Yoga e Cambiamento Climatico

                Una buona traduzione del termine “yoga” è “unire”. Lungi dall’esaurirsi in un’ottima ginnastica più o meno “flow” e all’uso ristoratore del respiro, lo yoga dovrebbe dunque insegnare niente di meno che la realizzazione del proprio sé, purificando la mente dai condizionamenti familiari, sociali, religiosi, culturali, ecc. di modo che, finalmente libera, la persona possa “unirsi” ad un principio universale che si suppone puro per definizione.
Lo yoga è dunque un’antica disciplina esercitata non per conquistare la libertà dai tiranni, bensì dalla schiavitù più subdola cui l’essere umano soggiace già nel grembo materno: quella della sua mente.
Se escludiamo dal discorso i puri e semplici interessi personali che condizionano il nostro modo di pensare, i quali possono essere anche cinici, ma apparentemente razionali, rimane l’evidenza di un’infinità di pensieri e azioni che la persona considera di valore e del tutto razionali, ma che sottoposti ad un’analisi più attenta non lo sono per niente. Nelle civiltà più evolute, per sciogliere il dubbio su questioni d’interesse pubblico, si usa dibattere liberamente, di modo che ognuno sia in grado di farsi un’idea propria. Nelle società illiberali invece, la verità di regime viene imposta con la propaganda e la repressione degli “eretici” che può assumere la forma di censura,  discredito sociale, diffamazione, ecc. fino alla vera e propria persecuzione con l’impedimento dei più elementari diritti personali o l’esecuzione capitale attraverso “abbruciacchiamento” sulla pubblica piazza… ma ciò che ogni despota desidera più di tutto, è di poter controllare la mente dei sudditi. Lo schiavo ideale infatti è quello che non sa di esserlo e se qualcuno accenna al suo stato servile, quel qualcuno rischia grosso!
Adesso pensiamo agli strumenti di comunicazione di massa della Grecia classica e quelli a disposizione dei nostri governanti. I primi elaborarono il mito platonico della caverna, i secondi sono stati descritti da Shoshana Zuboff in “Il capitalismo della sorveglianza”.

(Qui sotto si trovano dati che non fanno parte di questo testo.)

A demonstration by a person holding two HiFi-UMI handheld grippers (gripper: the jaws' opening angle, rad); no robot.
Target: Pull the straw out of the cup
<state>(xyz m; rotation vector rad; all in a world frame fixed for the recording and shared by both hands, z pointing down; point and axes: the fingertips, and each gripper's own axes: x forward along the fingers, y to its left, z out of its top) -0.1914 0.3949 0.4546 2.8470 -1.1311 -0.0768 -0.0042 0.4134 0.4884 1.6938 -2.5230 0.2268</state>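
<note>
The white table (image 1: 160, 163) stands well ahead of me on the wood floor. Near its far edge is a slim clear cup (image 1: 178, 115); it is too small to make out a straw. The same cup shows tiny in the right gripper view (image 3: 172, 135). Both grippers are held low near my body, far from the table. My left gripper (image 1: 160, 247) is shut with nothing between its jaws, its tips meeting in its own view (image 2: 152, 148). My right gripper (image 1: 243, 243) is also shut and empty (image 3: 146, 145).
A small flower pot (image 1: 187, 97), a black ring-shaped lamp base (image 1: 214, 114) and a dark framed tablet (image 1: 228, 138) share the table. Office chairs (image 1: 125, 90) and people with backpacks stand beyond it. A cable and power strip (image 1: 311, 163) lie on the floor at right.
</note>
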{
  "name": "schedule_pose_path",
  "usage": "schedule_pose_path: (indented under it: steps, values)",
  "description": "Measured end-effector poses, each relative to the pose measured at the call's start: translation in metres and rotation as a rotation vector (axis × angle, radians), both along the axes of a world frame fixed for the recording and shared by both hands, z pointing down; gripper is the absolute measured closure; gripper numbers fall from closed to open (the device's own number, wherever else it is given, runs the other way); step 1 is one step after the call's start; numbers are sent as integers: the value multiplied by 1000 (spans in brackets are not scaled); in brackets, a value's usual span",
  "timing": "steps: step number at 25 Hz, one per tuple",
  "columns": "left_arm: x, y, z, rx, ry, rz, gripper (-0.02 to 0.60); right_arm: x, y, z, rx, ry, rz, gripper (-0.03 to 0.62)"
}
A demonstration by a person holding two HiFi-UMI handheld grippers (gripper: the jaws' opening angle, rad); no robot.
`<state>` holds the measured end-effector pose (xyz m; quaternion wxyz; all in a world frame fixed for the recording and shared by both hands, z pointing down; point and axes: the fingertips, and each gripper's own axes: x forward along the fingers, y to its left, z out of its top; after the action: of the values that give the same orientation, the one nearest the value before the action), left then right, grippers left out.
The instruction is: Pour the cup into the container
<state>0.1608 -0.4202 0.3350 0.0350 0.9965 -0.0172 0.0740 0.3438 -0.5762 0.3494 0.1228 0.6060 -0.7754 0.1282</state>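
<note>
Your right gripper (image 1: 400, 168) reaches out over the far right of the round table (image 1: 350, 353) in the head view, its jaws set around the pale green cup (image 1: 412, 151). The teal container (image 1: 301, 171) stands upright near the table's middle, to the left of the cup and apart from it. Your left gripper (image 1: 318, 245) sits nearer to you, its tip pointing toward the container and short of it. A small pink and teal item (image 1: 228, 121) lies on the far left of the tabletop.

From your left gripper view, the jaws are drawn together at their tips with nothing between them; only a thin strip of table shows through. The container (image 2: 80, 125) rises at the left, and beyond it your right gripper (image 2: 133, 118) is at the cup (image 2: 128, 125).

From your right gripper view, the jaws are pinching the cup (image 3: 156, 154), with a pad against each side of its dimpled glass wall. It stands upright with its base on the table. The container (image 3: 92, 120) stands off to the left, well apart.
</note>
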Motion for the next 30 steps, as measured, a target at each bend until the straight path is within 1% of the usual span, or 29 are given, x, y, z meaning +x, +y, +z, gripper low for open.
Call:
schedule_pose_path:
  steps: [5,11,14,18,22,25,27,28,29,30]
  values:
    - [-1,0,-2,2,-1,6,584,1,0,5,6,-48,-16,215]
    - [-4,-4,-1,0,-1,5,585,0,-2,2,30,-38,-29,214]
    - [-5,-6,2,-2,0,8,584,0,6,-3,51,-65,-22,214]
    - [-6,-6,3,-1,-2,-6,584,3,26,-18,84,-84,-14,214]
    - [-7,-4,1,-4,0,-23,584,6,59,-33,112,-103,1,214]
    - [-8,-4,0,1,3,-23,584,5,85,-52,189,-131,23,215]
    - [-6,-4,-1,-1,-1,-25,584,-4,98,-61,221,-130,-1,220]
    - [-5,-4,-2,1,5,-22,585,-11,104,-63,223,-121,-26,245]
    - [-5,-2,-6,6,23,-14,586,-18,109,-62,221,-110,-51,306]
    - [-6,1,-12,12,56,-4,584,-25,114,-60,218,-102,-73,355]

Mi scuso per la lunga premessa. Il punto cui volevo arrivare è che, al contrario di quello che molti pensano, oggi, apparentemente più istruiti e “liberal”, siamo molto meno liberi dei contemporanei di Socrate, a parte gli schiavi e le donne…
Se viviamo in una società così aperta e democratica, com’è possibile partecipare masochisticamente ad una guerra meticolosamente preparata da anni attraverso continue e pesanti provocazioni dagli “amici americani”, abbandonando persino il collante identitario di tutte le democrazie occidentali, ovvero l’anti nazismo, oppure compiacersi se il “nemico” viene squartato da un missile che arriva improvvisamente nel buio della notte o nel gelo di una mattina sfortunata. E’ possibile confondersi così platealmente sulla parola “resistenza”? Perché non è ammesso essere neutrali e invocare la diplomazia in una guerra condotta per fini platealmente imperiali?
Abbiamo già dimenticato come sono stati ridicolizzati, censurati, distorti e perseguitati coloro che durante l’emergenza sanitaria avevano opinioni diverse dai divulgatori televisivi con enormi conflitti d’interesse che predicavano la “vera scienza”?  Adesso anche i più estremisti possono constatare “scientificamente” che ci vedevano più lungo gli eretici dei sacerdoti della pseudo scienza.
Adesso vedrete, anche il dramma del cambiamento climatico spezzerà in due la popolazione del mondo: da una parte tutti stretti con Green-Greta, dall’altra a ripetere che il clima è sempre cambiato e che l’impatto umano è irrilevante.
Cosa fere?
Praticare lo yoga, per sciogliere i condizionamenti ideologici impressi a fuoco dal credersi liberi quando siamo invece prigionieri di false credenze che ad un esame equanime si sciolgono come neve al sole, ricercare la parte silente e intangibile di noi stessi che emana empatia con tutte le creature, anche verso gli offensori.
Esiste davvero! E sbriciola le pesanti emozioni che ci fanno dimenticare il secondo motivo per il quale siamo su questo meraviglioso pianeta: conquistare la libertà.
Il primo è il senso letterale della parola sanscrita “Yoga”.